In order to try and prevent/stop her from doing this, I usually give her a firm "Shhh!" or "No," to no avail. She has been to the vet multiple times, is currently up to date on all her shots and is fixed. We can find no area where she would be uncomfortable or in pain for any reason. 

This little girl is my princess and I love her more than anything and I can't help but think I'm letting her down in someway or not providing what she needs in life. I shower her with affection, treats and toys to the point of almost spoiling her and even then this problem persists.

If there is any help out there at all, please let me know any tips, tricks or fixes to help her be happy. It would be greatly appreciated!!


----------



## michele

Sounds like it could be attention seeking if you've seen the vet and there's nothing wrong.I have used "Dog Stop " it's a spray that lets out a loud noise of air so it takes their attention away on what they were doing,i used it for one of mine that used to bark at other dogs,worked wonders


----------



## woodard2009

If you can get a video of her doing this, it might be helpful to see her doing this. My chi does this when we go to visit my dads. She's quiet until we turn on the gravel road, then she starts to wind & she does this when she know we are getting close to home. It's how she expresses her excitement to be visiting my dad & coming back home. It can get annoying so I do try to hush her by Shhhhhh & it's o.k.


----------



## LostLakeLua

MyBabyHarley said:


> I shower her with affection, treats and toys to the point of almost spoiling her and even then this problem persists.
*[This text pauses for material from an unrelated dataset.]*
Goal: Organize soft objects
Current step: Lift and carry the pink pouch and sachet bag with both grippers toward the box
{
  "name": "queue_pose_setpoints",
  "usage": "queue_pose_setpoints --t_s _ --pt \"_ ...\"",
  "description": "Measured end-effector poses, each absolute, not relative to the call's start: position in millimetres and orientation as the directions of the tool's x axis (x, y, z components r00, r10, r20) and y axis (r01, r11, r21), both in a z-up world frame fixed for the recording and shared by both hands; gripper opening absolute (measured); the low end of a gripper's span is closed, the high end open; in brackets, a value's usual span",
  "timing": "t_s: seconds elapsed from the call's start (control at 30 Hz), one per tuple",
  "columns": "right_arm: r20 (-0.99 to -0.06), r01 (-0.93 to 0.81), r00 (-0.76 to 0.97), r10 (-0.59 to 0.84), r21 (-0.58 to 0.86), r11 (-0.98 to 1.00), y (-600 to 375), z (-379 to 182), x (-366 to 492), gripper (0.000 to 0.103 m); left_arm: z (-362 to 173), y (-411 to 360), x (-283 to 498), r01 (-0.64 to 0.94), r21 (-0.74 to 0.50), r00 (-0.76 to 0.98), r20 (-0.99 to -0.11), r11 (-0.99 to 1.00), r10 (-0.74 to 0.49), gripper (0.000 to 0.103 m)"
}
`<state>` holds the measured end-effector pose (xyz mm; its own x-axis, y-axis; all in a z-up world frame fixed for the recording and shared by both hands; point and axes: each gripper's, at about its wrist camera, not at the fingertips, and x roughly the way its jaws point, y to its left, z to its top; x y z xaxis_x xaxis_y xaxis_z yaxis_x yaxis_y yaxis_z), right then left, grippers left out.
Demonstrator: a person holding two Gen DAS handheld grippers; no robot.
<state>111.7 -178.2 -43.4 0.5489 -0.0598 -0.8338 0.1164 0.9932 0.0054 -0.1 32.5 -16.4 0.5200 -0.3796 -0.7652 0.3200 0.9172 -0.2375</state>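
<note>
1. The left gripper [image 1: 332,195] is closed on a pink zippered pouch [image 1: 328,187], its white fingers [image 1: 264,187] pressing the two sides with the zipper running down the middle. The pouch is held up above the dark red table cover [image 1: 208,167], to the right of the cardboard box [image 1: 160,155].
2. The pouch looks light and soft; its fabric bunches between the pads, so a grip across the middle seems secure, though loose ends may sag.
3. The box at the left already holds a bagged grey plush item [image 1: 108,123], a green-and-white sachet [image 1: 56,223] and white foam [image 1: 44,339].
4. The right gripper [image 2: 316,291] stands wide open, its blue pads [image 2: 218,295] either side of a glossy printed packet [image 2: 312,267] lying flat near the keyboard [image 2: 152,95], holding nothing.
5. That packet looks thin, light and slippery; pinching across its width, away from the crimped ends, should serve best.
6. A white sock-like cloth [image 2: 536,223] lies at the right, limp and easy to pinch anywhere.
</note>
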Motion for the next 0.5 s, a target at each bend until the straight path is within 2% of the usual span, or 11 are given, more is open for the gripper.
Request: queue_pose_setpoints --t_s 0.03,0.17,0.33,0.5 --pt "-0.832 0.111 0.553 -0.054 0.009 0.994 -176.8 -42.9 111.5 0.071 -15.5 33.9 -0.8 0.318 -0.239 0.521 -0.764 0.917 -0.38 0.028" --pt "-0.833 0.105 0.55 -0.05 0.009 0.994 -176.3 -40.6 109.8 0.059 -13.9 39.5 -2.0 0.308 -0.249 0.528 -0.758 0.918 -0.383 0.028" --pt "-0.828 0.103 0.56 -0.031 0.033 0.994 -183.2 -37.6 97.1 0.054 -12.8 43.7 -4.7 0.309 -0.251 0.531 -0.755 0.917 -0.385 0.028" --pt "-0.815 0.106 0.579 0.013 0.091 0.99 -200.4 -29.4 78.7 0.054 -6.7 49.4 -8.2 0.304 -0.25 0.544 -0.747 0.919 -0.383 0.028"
Hmmm, is it possible that with the affection and treats you share with her that it's actually training her to keep whining? As in, maybe she thinks she's only getting all the fussing BECAUSE she's crying. Dogs learn very quickly to repeat any action that causes them a positive response... maybe try a little tough love. Do your usual routine with her, call her to you, give reward when she comes and affection, pick up if you would like. The MOMENT she begins to whine (and yes it might only be a few seconds) set her on the ground and turn around and walk away. Instead of spoiling her all the time; teach her she only gets spoiled (and believe me she still will lol!) when she is being quite. It really sounds more like a behavioral issue than anything else.... and even when 'corrected' many dogs don't respond to negative reinforcement. Positive reinforcement on the other hand, where you're just rewarding the good things; and setting her down and ignoring her when she does something wrong is enough 'punishment' to a dog, especially one who wants to be with people so much. Some might even fuss a little more at first, since they're used to the whining working; almost throw a little tantrum... but trust me the second it clicks with her that QUIET equals all that lovin' and treats, she'll do what it takes as they love pleasing their owners. Affection, treats, playtime and spoiling should be only used when she is behaving; i.e. NOT whining.  Welcome to the forum, hope that helps! Stick around too, you'll love it here.


----------



## susan davis

GREAT ideas from Kitty above. Try it. Just maybe it will work. She's been vetted and there is no physical reason, so I bet that Kitty has it on the nail. She gets attention for whining, and has trained herself to that end. Try putting her on the floor, say "no whining' and leave for a few seconds; like 10. It may be that you are doing this all the time for awhile until it clicks. (You will have great abs!! getting up and down!) Sue


----------